「れい新」と「N国」はポピュリズムの要素が濃厚だと思う。しかし民主主義を砕く波としての側面よりも、防波堤としての側面の方が強いと思い、感謝している。

 世間では既成政党の支持者からの「れい新」と「N国」への風当たりが強い。ポピュリズム政党だとして批判の対象とされている。

 かくいう私も、既成政党のほうが好きであり、「れい新」と「N国」が大衆扇動型の政党であると分析しているうちの一人である。

 にもかかわらず、皮肉ではなく本当にこの二政党には感謝している。

 そもそも遡れば、小選挙区制が導入された時に既存の政治全体に絶望する人が増えることは予想されていた。

 一般論として、小選挙区制になれば名目はともかく実質において世は二大政党制に近づく。しかもそれは内部の多様性の少ない二大政党である。その流れに抵抗をすると、選挙では自動的に勝率が下がる仕組みだからだ。

 そして日本でも紆余曲折はあったものの、そうした傾向は着実に強まっていった。右派については、郵政民営化を通じて自由民主党内の多様性は減り、さらに自公連立の長期化により両党の立場が徐々に似通ってきている。左派も既成政党は野党共闘を通じて徐々に似たり寄ったりの存在となり、あの日本共産党ですら立憲民主党との差異を減らしてきている。

 こうなると、「X党内の異端児が俺の主張を代弁してくれている!」という満足をする人の数が徐々に減っていき、既存の政治に背を向け始める。

 既存の政治に見捨てられ絶望した人の中には、違法な政治改革集団に期待する者が必ず出てくる。

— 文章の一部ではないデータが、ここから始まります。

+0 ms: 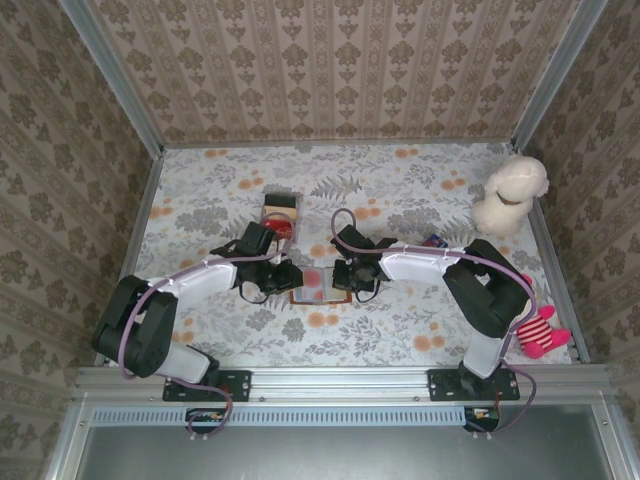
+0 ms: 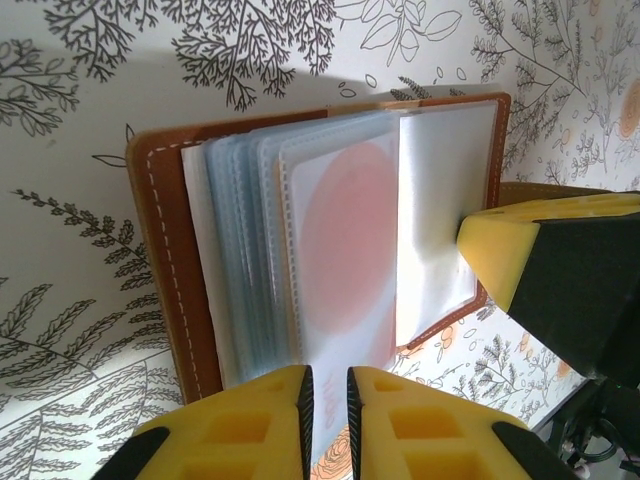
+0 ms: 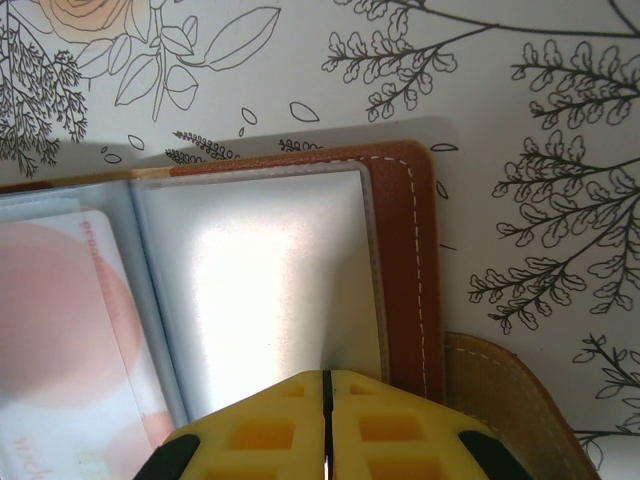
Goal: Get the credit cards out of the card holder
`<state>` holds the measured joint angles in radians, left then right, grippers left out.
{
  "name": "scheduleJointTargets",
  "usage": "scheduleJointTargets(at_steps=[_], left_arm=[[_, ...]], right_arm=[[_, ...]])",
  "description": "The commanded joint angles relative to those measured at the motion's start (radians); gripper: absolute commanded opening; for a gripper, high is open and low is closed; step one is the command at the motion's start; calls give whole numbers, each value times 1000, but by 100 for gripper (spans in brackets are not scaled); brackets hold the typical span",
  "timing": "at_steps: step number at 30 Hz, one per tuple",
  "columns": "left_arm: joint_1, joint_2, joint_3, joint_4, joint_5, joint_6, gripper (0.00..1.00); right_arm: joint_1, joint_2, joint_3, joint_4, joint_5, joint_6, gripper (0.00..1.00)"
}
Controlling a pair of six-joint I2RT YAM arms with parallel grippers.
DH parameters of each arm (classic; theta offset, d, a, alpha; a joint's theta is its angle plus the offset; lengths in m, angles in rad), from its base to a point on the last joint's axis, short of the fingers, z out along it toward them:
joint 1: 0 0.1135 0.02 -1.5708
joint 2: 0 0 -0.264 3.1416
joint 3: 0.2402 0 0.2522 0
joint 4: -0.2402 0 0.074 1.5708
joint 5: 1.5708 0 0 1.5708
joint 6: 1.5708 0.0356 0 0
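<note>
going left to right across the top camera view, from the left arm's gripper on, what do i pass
left gripper → card holder, lying open → right gripper → white plush toy at the far right edge

The brown leather card holder (image 2: 160, 260), edged in pale stitching, is showing grey-blue clear sleeves and a white credit card (image 2: 345, 240) bearing a salmon-pink disc, the desk (image 2: 80, 120) is wearing white cloth printed with grey ferns and orange blossoms, and the left gripper (image 2: 328, 385) and right gripper (image 3: 327, 385) are showing yellow jaws.
</note>
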<state>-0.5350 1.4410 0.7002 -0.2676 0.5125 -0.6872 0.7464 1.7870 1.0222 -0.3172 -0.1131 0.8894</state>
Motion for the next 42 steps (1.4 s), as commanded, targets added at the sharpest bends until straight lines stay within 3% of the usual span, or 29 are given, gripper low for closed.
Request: scheduleJointTargets(at_steps=[1, 18, 33, 42], left_arm=[[6, 23, -2, 6, 17, 8, 20], [10, 76, -2, 62, 79, -11, 22], [7, 117, 9, -30, -18, 18, 33], [7, 149, -1, 2, 14, -5, 35]], right_arm=[[1, 49, -5, -45, 10, -13, 8], [2, 47, -5, -45, 10, -13, 8], [2, 49, -3, -51, 13, -14, 8], [2, 53, 4, -54, 12, -16, 8]])
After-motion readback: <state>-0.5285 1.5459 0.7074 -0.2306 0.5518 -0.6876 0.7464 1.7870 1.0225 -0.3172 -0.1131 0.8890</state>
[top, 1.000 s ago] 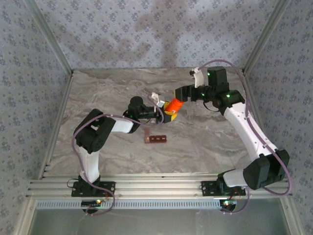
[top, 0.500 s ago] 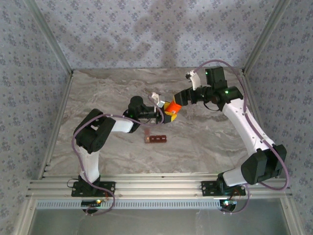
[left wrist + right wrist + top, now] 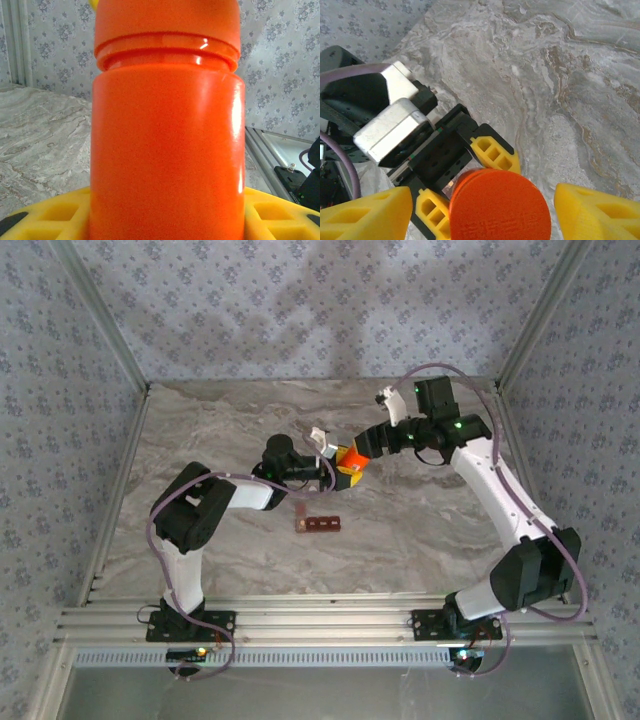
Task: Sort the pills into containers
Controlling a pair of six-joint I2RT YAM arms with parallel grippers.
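Note:
My left gripper [image 3: 340, 466] is shut on an orange pill bottle [image 3: 353, 457] and holds it above the table. In the left wrist view the bottle [image 3: 167, 145] stands upright between the yellow fingers [image 3: 45, 216]. Its round orange cap [image 3: 500, 206] faces the right wrist camera. My right gripper [image 3: 368, 444] is open, with one yellow finger [image 3: 367, 215] on each side of the cap and small gaps between. The left gripper's yellow fingers [image 3: 496, 155] clamp the bottle below the cap. The containers [image 3: 318, 524], a dark red-brown strip of cells, lie on the table in front of the bottle.
The marble table [image 3: 420, 530] is fenced by patterned walls and metal posts. The left arm [image 3: 190, 510] stretches low across the table's left half. The right arm [image 3: 500, 490] arches over the right side.
My right arm has swung left toward the bottle, bringing its open fingers around the cap. The left gripper and the bottle have stayed in place.

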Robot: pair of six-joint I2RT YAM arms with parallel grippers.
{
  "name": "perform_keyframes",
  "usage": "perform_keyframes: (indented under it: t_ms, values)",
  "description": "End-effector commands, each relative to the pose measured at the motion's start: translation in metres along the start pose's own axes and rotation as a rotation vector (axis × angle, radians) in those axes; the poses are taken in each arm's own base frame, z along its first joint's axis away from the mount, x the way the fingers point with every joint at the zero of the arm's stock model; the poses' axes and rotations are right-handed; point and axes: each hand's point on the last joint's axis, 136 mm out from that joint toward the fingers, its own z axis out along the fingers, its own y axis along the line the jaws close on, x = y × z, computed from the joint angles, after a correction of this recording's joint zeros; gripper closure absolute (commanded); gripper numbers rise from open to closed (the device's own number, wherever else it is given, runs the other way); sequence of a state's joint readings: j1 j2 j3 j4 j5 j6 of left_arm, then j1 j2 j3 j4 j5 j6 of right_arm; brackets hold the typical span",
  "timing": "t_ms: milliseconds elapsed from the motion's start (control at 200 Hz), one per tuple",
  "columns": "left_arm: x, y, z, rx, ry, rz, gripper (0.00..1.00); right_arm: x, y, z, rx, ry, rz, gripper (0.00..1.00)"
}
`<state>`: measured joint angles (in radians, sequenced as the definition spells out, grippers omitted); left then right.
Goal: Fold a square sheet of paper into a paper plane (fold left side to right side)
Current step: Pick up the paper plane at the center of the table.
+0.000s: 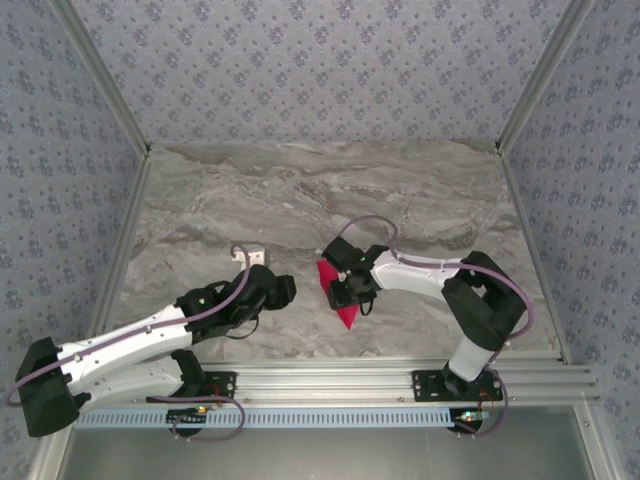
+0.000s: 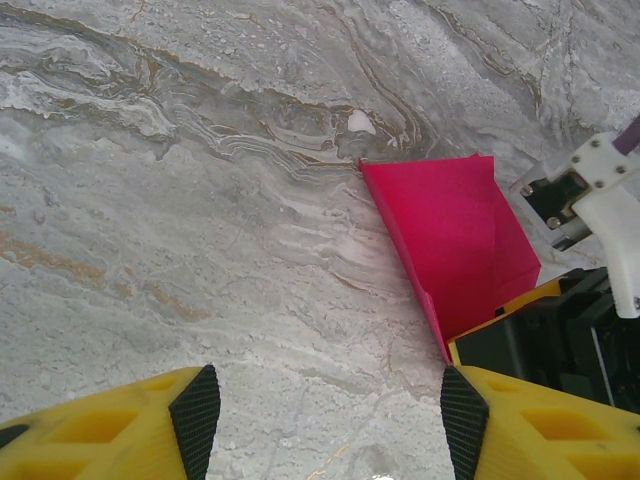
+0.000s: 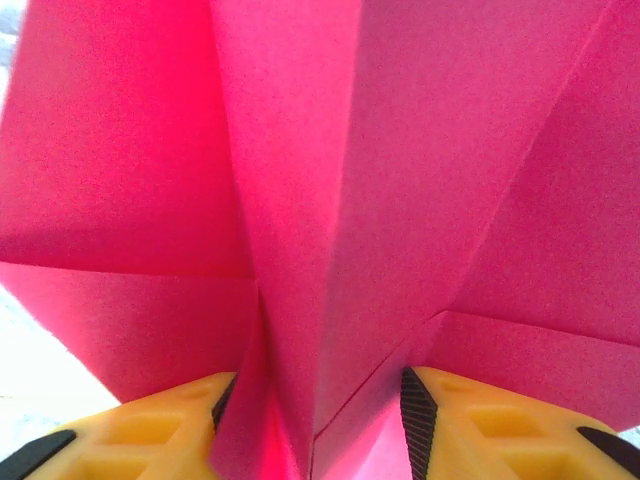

そこまで極端ではなくても、そうした違法な団体から民主政治という枠組みを守り抜こうという積極的意思を失ったりする。投げやりになって怪しい政党に投票する形で政治全体への不信任票を投じ始めたりする者も出てくる。

 そうした人たちの票や資金を一つに纏めて巨大な力を作ろうとしたのが、外山恒一氏の「あの」政見放送であった。余りにその意図が露骨だったのと、政策面が弱かったのと、東京都知事選には不満のはけ口が他にも多々あったのとで、大した票には結びつかなかったが、全国でかなり好意的な形で有名になった点では、一定の成果を挙げたといえよう。

 この種の票や資金を国会に回収しなおしてくれるのが、ポピュリズム政党なのである。到底疎かにはできない。

 幸福実現党の比例票が前回の四割も減ったという話は、数日前に書いた。この四割減という数字は、母体である教団の衰退の速度と比しても異常な程大きい。おそらくは、「既存の政治にノー!」という意思を込めて消極的に投じられていた票を、「れい新」と「N国」が奪ってくれたのであろう。

 だから私は「れい新」と「N国」にまれにカルト要素を見出しても、「外山恒一氏や大川隆法氏が一つに纏めていたかもしれない既成政党への不満を、わざわざ二分割した上で、自ら咀嚼し消化してこんなにも薄めてくれた人たちだ」という感謝の念が浮かんでくるのである。